How to use lumpy for CNV Detection 07/12 Update SLTechnology News&Howtos

How to use lumpy for CNV Detection

2025-07-12 Update From: SLTechnology News&Howtos shulou NAV: SLTechnology News&Howtos > Internet Technology >

Shulou(Shulou.com)06/02 Report--

This article focuses on "how to use lumpy for CNV detection", interested friends may wish to take a look. The method introduced in this paper is simple, fast and practical. Let's let the editor take you to learn how to use lumpy for CNV detection.

Based on genome-wide data analysis of CNV, there are four classic strategies.

Read-pair

Split-read

Read-depth

Assembly

Each algorithm has its advantages and disadvantages, the comprehensive use of a variety of strategies to help improve the sensitivity of detection, lumpy is such a software, a collection of read-pair,split-read,read-depth, and other strategies to predict CNV, the article is linked as follows

Https://genomebiology.biomedcentral.com/articles/10.1186/gb-2014-15-6-r84

The source code is saved on github at the following URL

Https://github.com/arq5x/lumpy-sv

The pipeline of the analysis is as follows

As shown in figure A, for a single sample, four signals of read-pair, split-read, read-depth and known CNV loci are integrated to predict CNV; as shown in figure B. for multiple samples, the signals of multiple samples are combined to predict CNV.

Lumpy's framework is very flexible and scalable, and can take the results of other analysis software as input, such as the output of cnvnator as a signal of the known CNV. In the article, lumpy is compared with other software, and the results are as follows

Under different sequencing depths, the sensitivity of lumpy is higher than that of other software, and the false positive rate is the lowest.

The steps for CNV detection using lumpy are as follows

1. Mapping

It is recommended to use the bwa-mem algorithm to align the two-terminal sequence to the reference genome. in order to speed up the operation, the samblaster software is used for markduplicate. The usage is as follows.

Bwa mem\

-R "@ RG\ tID:id\ tSM:sample\ tLB:lib"\

Hg19_bwa_index\

Sample_R1.fastq.gz sample_R2.fastq.gz\

| | samblaster-excludeDups\ |

-- addMateTags\

-- maxSplitCount 2\

-- minNonOverlap 20\

| | samtools view-Sb-> sample.bam |

In order to save disk space, the file in bam format is finally generated.

2. Extract discordant paired-end alignments

Discordant reads refers to the distance between R1 and R2 that exceeds the desired length of the insert or the reads that is aligned to different strands. For more information, please see the following link

Https://www.biostars.org/p/278412/

These reads alignments may be caused by structural variation of the genome, so many structural mutation software will analyze this part of the reads. The extracted code is as follows.

Samtools view-b-F 1294\

Sample.bam\

> sample.discordants.unsorted.bam

This is equivalent to extracting a subset of the original bam file.

3. Extract split-reads alignments

Split-reads refers to the single-ended reads that covers the breakpoint, and these reads can be correctly split into subreads according to the breakpoint than to the reference genome.
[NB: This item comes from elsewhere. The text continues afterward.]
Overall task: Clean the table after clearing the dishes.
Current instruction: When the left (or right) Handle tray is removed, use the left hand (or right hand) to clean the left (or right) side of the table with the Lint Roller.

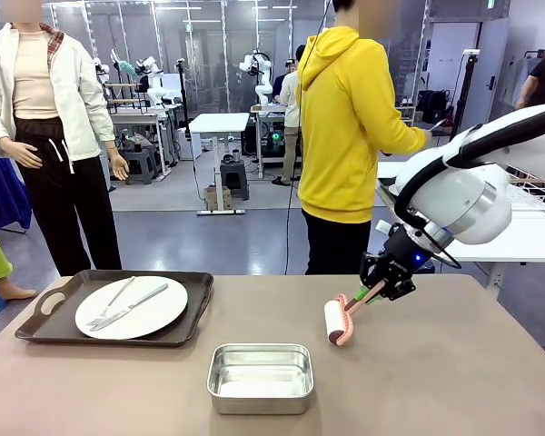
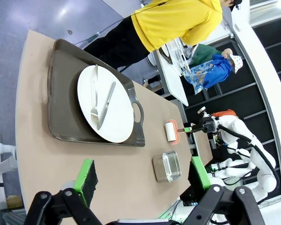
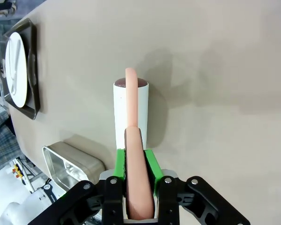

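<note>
Containers:
- Tray (image 1: 193,298): dark, rect., cut-out handles at both ends. Sits on table (image 1: 454,381), L side, toward far edge. Holds one round white plate (image 1: 159,313), flat, about centred in the tray.
- On the plate: fork (image 1: 109,305) + knife (image 1: 138,303), silver, side by side, laid on a diagonal, both fully within the plate rim.
- Pan (image 1: 259,401): small steel, rounded corners, near mid-table, close to the robot's edge, well apart from tray. Inside: shiny steel floor w/ reflections; can't tell more.

Other items:
- Roller (image 1: 334,322): white drum, pink frame + handle. Right of pan, farther across the table, apart from it. Drum looks to rest on the top, its shadow directly beside it; handle slopes up and to the R.
- R gripper (image 1: 388,280): fingers clamped on the roller handle, green pads on both sides of the pink grip (clear in R wrist view). Arm comes in from R side, big white joint above the table's R part.
- L gripper (image 2: 143,174): fingers spread wide, nothing between them; hangs over the table's L end and looks along its length.

Around / in the way:
- Person (image 1: 345,136), yellow hoodie, dark trousers, stands at far side just behind the roller, turned toward white table (image 1: 527,238) on the R.
- Table top betw. tray, pan and roller is bare taupe. Tray takes up the far L part.
</note>
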You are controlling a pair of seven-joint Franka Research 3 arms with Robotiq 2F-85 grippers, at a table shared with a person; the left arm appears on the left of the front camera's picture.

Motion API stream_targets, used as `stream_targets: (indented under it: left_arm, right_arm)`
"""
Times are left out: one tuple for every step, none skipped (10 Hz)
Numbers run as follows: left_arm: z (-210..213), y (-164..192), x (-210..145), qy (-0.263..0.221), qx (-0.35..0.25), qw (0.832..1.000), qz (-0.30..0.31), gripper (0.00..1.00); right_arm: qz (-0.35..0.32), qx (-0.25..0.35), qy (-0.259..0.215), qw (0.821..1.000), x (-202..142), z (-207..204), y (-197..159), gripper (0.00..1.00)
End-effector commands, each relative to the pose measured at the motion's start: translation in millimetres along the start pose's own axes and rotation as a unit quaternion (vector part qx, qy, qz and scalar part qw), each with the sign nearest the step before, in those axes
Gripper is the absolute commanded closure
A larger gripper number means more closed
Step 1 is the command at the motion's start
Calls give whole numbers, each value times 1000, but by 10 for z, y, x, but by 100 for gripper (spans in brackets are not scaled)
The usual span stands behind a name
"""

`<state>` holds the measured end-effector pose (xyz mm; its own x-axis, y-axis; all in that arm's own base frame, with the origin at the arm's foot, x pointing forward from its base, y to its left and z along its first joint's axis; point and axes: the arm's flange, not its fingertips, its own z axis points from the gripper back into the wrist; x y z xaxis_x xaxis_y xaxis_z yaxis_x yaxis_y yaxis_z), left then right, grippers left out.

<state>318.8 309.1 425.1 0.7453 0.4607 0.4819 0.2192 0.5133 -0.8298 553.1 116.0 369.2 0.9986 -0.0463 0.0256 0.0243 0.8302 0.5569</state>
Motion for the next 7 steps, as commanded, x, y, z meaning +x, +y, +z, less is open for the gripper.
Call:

In the installation directory of the software, there is a script called extractSplitReads_BwaMem that is used to extract split-reads. The usage is as follows

Samtools view-h sample.bam\

| | scripts/extractSplitReads_BwaMem-I stdin\ |

| | samtools view-Sb -\ |

> sample.splitters.unsorted.bam4. Sort bams

The software requires that the input bam file must be a sorted file, so sort the extracted two child bam, using the following

Samtools sort\

Sample.discordants.unsorted.bam\

Sample.discordants

Samtools sort\

Sample.splitters.unsorted.bam\

Sample.splitters5. Run lumpy

Lumpyexpress is a wrapper script for lumpy, which is more convenient to use. The basic usage is as follows

Lumpyexpress\

-B sample.bam\

-S sample.splitters.bam\

-D sample.discordants.bam\

-O sample.vcf6. Genotype

For the detected CNV, the software svtyper can be used to predict the typing results in the sample, as follows

Svtyper\

-B sample.bam\

-S sample.splitters.bam\

-I sample.vcf

> sample.gt.vcf

Lumpy software is very sensitive and can perform well for low-depth genome-wide data. This only shows the basic usage. For more usage, please refer to the official documentation.
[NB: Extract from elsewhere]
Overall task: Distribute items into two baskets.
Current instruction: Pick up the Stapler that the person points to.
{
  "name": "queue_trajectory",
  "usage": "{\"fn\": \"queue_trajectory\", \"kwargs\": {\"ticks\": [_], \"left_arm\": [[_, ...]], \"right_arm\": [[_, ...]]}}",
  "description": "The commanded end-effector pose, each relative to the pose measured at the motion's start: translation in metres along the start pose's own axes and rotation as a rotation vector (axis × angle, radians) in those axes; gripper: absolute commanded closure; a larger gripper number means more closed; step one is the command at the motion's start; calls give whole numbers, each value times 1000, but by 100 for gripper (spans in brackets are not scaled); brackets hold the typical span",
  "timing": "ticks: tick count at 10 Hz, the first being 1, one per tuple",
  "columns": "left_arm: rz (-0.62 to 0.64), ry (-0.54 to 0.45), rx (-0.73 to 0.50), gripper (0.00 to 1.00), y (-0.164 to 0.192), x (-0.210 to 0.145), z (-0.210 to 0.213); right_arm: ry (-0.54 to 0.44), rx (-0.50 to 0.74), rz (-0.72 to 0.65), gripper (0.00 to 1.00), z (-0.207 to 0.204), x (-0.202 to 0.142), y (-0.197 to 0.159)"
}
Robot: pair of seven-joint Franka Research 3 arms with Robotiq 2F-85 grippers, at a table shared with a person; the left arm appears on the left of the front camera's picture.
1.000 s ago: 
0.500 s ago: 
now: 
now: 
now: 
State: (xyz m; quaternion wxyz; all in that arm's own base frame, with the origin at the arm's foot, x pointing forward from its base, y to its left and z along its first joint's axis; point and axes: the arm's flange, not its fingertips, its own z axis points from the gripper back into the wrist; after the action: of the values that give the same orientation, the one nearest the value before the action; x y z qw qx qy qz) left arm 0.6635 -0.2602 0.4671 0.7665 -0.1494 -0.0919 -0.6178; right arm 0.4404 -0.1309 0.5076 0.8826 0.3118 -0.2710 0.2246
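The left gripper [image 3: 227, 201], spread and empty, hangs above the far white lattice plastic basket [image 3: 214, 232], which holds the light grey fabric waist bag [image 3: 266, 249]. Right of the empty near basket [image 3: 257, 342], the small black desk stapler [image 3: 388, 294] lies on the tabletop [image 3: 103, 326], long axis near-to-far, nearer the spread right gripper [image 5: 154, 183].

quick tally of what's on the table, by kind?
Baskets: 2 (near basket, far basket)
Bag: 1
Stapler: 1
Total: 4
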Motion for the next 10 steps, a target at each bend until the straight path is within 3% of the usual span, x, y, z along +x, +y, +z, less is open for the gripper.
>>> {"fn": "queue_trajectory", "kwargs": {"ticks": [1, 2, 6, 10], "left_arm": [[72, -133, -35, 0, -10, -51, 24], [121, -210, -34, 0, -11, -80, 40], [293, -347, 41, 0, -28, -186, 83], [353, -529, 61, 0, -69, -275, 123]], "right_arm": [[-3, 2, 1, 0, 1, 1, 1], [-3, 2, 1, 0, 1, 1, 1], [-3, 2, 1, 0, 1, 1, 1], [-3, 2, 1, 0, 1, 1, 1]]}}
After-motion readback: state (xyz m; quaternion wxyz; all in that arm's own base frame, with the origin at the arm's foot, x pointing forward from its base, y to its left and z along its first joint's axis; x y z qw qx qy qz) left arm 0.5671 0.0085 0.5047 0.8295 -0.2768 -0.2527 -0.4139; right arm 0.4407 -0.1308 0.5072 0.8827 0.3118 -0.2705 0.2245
At this point, I believe you have a deeper understanding of "how to use lumpy for CNV detection". You might as well do it in practice. Here is the website, more related content can enter the relevant channels to inquire, follow us, continue to learn!

Welcome to subscribe "Shulou Technology Information " to get latest news, interesting things and hot topics in the IT industry, and controls the hottest and latest Internet news, technology news and IT industry trends.

*The comments in the above article only represent the author's personal views and do not represent the views and positions of this website. If you have more insights, please feel free to contribute and share.